- [What the task requires]: Looking at the records below, say how many lines contain "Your". Nothing else belongs in the answer.

Data under study START

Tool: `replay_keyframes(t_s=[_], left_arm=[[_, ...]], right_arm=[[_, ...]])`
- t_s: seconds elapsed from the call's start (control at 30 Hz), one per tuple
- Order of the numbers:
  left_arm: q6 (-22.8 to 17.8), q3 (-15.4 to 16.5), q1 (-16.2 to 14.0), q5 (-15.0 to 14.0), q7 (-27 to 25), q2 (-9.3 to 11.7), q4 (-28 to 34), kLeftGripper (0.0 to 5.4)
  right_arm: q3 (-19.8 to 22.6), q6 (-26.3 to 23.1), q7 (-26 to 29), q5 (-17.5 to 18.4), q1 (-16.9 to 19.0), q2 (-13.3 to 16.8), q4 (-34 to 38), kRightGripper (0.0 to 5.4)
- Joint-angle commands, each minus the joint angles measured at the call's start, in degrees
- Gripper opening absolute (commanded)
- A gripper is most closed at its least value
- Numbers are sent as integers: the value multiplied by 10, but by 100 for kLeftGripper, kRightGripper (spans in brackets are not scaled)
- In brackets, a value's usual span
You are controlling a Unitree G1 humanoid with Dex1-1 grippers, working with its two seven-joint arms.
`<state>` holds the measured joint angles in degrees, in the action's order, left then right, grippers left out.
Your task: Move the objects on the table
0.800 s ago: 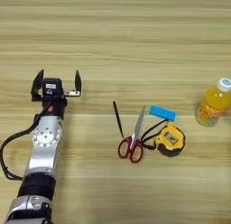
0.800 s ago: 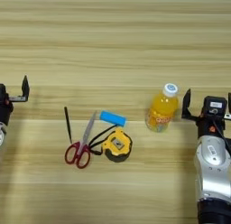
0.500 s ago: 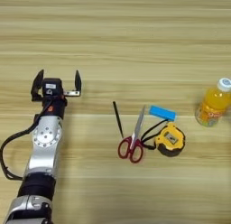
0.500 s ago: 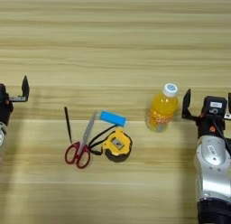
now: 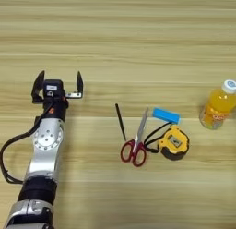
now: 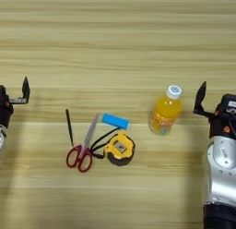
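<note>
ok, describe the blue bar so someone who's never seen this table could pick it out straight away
On the light-brown wooden table, find the small cluster between the two arms, left of the orange juice bottle with white cap. The blue rectangular bar lies flat at the cluster's far edge, between the red-handled scissors' blade tips and the yellow-black tape measure. It is the only blue thing there.

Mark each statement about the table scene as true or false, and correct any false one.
1. The juice bottle stands upright. True.
2. The left gripper holds the pen. False: its jaws are open and empty, well left of the pen.
3. The scissors lie between the pen and the tape measure. True.
4. The blue bar lies left of the pen. False: it lies right of the scissors, just above the tape measure.
5. The right gripper grips the bottle. False: it sits apart, to the bottle's right.
</note>
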<state>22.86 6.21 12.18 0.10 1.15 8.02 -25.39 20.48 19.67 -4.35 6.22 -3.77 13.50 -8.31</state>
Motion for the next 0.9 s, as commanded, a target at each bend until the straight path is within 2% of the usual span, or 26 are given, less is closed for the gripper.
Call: replay_keyframes(t_s=[0.03,0.23,0.6,0.9], left_arm=[[-8,-3,-1,10,0,5,4,540],[-8,-3,-1,10,0,6,3,540],[-8,-3,-2,11,0,5,5,540],[-8,-4,0,13,1,5,3,540]], right_arm=[[16,24,-2,19,9,-10,30,536],[8,33,14,31,14,-16,50,536],[-58,67,110,50,40,-25,111,536],[-74,73,153,73,50,-26,124,536]])
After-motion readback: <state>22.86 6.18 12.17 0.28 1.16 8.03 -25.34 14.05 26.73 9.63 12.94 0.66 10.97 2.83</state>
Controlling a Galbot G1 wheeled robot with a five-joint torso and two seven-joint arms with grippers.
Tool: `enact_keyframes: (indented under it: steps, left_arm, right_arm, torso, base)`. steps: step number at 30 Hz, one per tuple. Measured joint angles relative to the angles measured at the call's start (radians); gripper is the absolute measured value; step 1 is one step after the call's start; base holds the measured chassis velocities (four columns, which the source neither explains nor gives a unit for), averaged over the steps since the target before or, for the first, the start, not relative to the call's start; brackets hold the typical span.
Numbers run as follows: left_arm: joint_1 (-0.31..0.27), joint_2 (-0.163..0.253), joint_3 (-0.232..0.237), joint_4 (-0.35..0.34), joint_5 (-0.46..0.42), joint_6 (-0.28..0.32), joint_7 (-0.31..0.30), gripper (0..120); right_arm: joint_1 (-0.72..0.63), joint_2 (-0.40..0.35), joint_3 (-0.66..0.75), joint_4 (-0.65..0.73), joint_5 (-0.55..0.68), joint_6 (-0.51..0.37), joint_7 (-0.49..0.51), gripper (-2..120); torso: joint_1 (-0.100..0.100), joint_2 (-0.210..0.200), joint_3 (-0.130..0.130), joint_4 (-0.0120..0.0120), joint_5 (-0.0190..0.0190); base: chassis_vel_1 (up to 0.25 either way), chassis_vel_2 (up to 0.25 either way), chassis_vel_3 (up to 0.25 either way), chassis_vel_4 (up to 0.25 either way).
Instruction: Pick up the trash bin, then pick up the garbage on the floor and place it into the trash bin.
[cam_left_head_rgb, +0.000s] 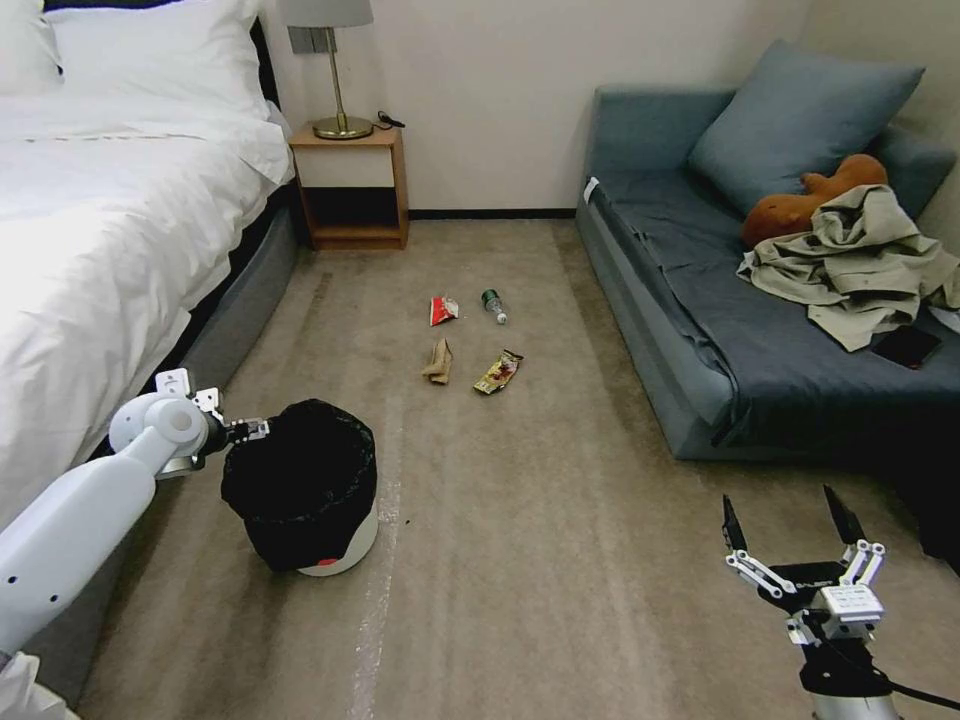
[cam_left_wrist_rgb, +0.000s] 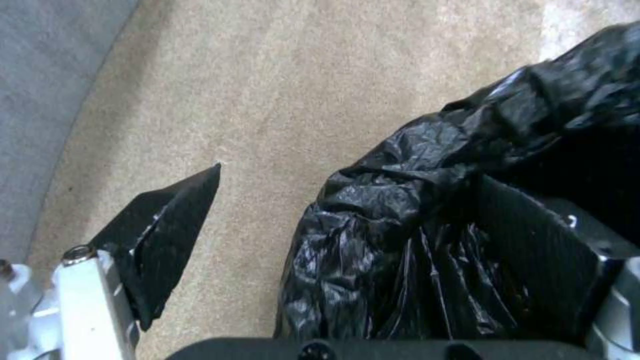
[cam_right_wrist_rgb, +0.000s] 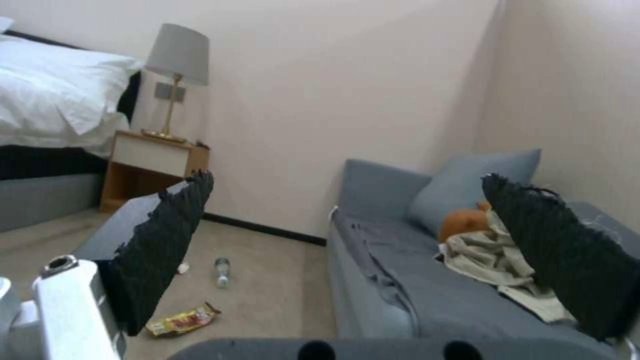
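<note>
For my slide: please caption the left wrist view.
Open left end effector straddles black-bag-lined round white trash bin rim on beige carpet.

The left arm (cam_left_head_rgb: 70, 520), entering from the lower left of the head frame, is showing a smooth white shell with small dark screw holes dotted along it and a rounded white joint cap. White brackets are sitting beside that joint. The left gripper (cam_left_wrist_rgb: 347, 215) is wearing black ribbed, wedge-shaped pads on white metal links with a silver bolt head. At the lower right of the head frame, the right gripper (cam_left_head_rgb: 795, 522) is displaying two pointed black fingers (cam_left_head_rgb: 733, 525), silver linkages, a white labelled block, and a black cable trailing off.
</note>
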Motion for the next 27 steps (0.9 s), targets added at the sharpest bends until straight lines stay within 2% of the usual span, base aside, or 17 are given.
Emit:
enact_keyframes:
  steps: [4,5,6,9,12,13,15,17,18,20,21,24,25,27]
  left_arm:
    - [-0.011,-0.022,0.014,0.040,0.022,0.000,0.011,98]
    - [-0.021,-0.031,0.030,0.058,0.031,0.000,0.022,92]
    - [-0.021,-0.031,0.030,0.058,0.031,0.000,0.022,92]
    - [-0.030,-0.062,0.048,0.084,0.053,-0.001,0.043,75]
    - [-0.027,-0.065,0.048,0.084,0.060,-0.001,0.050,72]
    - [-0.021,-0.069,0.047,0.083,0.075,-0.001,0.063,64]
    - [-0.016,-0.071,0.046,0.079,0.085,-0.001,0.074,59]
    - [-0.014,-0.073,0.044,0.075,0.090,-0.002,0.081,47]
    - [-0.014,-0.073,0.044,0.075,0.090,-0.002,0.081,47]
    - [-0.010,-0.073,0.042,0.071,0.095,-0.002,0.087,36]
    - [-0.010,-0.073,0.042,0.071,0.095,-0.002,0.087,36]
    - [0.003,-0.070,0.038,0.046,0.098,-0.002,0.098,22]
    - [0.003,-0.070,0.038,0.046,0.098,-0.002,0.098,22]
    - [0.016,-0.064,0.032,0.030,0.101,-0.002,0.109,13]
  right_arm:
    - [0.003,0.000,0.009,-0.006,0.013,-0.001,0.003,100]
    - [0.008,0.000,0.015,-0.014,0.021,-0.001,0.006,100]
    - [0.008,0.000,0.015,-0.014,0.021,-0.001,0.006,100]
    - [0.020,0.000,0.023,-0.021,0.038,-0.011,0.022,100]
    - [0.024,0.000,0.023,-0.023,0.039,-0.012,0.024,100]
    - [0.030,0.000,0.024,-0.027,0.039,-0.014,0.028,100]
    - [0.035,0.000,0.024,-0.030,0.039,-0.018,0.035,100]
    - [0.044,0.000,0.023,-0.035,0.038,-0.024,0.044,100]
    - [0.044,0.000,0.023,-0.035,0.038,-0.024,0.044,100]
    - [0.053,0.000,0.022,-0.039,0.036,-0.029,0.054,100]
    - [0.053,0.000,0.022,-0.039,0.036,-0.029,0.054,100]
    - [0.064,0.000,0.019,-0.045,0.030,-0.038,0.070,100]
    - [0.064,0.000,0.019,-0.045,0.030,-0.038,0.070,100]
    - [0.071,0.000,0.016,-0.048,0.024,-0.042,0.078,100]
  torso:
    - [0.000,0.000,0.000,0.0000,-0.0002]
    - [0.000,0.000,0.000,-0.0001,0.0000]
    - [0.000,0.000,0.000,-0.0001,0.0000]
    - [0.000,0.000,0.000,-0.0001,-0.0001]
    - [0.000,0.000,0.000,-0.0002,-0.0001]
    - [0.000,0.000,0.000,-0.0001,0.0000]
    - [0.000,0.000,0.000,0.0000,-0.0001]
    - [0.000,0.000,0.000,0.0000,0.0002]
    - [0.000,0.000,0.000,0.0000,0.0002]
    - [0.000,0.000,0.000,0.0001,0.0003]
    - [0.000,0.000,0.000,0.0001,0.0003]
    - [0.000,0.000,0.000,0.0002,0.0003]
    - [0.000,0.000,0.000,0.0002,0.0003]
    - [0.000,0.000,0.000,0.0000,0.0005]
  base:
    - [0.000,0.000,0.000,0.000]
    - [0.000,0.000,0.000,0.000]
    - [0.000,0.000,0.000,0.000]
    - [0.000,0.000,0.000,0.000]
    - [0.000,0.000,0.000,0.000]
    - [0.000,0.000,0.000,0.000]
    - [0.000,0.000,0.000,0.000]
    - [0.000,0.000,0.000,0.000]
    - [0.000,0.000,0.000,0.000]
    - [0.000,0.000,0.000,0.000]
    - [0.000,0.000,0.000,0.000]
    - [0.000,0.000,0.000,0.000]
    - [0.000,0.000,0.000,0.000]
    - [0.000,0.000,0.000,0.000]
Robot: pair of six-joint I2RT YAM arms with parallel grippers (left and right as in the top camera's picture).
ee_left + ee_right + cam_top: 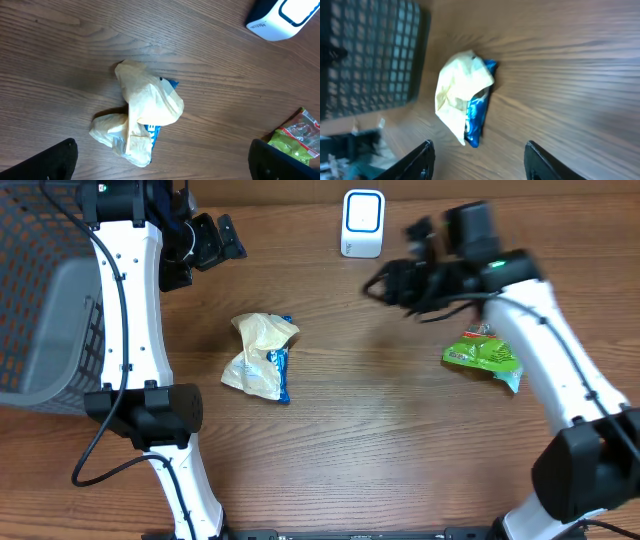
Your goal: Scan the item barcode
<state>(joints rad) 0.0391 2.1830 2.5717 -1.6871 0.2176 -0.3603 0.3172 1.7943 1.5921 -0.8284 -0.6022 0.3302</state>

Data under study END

- [Solved exercise]: 2